● To do
Retyping the data exactly is the task. Include every line.

****

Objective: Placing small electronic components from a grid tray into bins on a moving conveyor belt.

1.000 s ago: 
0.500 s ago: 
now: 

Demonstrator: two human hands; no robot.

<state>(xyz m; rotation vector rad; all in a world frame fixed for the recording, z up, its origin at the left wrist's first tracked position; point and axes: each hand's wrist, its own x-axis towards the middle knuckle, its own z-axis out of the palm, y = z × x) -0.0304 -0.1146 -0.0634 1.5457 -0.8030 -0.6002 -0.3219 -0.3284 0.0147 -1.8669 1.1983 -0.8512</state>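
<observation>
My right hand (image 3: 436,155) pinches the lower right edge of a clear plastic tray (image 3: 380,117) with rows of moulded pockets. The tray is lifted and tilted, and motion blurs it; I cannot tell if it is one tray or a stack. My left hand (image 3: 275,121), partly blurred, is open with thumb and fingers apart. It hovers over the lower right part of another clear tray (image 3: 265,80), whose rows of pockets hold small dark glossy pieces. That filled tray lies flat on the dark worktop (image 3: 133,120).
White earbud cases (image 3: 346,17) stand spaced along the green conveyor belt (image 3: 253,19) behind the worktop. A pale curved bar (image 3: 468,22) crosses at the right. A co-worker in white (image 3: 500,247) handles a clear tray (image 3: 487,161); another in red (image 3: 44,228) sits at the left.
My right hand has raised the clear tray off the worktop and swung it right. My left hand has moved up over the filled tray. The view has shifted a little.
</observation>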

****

● Answer space
Objective: Placing small electronic components from a grid tray into bins on a moving conveyor belt.

1.000 s ago: 
0.500 s ago: 
now: 

Demonstrator: two human hands; no robot.

<state>(xyz m; rotation vector rad; all in a world frame fixed for the recording, z up, its origin at the left wrist's first tracked position; point and axes: each hand's wrist, its own x-axis towards the middle knuckle, its own z-axis out of the palm, y = z × x) -0.0304 -0.1146 -0.0634 1.5457 -0.8030 -0.6002 -0.3219 -0.3284 0.0147 -1.8669 1.1983 -0.8512</state>
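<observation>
My right hand (image 3: 436,155) pinches the lower right edge of a clear plastic tray (image 3: 380,117) with rows of moulded pockets. The tray is lifted and tilted, and motion blurs it; I cannot tell if it is one tray or a stack. My left hand (image 3: 275,121), partly blurred, is open with thumb and fingers apart. It hovers over the lower right part of another clear tray (image 3: 265,80), whose rows of pockets hold small dark glossy pieces. That filled tray lies flat on the dark worktop (image 3: 133,120).
White earbud cases (image 3: 346,17) stand spaced along the green conveyor belt (image 3: 253,19) behind the worktop. A pale curved bar (image 3: 468,22) crosses at the right. A co-worker in white (image 3: 500,247) handles a clear tray (image 3: 487,161); another in red (image 3: 44,228) sits at the left.
My right hand has raised the clear tray off the worktop and swung it right. My left hand has moved up over the filled tray. The view has shifted a little.
</observation>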

The exercise is complete as it stands.